(Dataset entries)
• • • •

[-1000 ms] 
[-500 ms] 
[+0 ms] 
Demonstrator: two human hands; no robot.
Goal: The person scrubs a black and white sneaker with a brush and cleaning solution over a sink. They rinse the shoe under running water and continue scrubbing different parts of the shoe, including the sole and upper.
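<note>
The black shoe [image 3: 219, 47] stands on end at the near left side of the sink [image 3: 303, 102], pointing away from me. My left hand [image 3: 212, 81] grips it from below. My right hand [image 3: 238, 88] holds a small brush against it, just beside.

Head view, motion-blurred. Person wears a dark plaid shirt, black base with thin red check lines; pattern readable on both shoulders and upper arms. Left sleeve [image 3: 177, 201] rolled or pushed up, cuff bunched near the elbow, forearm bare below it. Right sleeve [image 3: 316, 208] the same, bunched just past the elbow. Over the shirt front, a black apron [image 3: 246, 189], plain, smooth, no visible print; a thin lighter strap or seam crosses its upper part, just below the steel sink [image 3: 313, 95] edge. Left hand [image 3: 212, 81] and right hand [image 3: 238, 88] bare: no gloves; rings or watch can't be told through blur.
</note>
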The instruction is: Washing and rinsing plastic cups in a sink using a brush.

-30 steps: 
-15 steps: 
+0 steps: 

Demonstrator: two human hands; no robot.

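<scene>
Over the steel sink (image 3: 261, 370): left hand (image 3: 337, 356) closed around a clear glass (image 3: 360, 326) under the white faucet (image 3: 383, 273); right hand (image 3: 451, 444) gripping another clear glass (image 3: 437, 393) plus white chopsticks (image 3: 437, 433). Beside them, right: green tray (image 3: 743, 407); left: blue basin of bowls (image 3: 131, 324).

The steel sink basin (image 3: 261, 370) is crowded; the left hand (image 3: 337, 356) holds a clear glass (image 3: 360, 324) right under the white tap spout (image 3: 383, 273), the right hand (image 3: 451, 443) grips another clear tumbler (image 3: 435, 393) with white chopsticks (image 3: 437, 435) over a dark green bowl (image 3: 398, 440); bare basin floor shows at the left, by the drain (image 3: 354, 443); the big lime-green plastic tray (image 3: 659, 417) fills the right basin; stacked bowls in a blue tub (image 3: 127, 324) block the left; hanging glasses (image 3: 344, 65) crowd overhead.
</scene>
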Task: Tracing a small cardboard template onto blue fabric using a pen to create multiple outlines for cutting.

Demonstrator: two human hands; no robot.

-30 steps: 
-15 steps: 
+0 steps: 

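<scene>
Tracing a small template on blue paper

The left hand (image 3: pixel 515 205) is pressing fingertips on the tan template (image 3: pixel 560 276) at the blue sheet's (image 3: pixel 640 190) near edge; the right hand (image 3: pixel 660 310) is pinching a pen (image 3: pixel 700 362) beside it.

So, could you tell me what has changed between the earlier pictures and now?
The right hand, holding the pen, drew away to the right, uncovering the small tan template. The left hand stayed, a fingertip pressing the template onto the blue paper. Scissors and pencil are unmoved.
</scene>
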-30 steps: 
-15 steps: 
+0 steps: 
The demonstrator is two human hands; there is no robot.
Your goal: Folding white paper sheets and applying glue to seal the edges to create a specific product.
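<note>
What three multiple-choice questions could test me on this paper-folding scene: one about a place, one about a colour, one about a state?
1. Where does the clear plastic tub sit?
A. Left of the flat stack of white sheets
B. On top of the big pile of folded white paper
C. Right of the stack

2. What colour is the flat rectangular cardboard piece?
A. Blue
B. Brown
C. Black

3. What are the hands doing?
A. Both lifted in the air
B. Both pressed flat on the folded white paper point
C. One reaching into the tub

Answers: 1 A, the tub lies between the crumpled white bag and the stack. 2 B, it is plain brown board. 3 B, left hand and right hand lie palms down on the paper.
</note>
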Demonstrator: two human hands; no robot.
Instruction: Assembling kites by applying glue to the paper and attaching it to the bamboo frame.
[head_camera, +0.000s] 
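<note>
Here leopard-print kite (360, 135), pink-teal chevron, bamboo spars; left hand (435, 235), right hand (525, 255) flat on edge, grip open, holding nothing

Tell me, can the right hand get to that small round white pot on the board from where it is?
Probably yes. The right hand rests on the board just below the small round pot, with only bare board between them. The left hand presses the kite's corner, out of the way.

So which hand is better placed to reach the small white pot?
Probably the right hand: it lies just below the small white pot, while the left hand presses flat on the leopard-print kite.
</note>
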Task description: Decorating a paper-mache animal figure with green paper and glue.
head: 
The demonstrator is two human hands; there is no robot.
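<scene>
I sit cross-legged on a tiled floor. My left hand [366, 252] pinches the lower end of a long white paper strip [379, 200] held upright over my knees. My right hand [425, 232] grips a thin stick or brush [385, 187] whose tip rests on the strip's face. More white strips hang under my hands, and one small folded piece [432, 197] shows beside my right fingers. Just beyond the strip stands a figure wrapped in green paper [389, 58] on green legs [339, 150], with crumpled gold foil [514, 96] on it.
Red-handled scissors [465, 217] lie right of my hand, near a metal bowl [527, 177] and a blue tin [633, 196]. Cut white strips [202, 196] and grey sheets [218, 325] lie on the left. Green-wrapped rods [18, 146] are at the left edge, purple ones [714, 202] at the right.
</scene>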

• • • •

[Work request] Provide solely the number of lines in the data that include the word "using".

[Task output] 2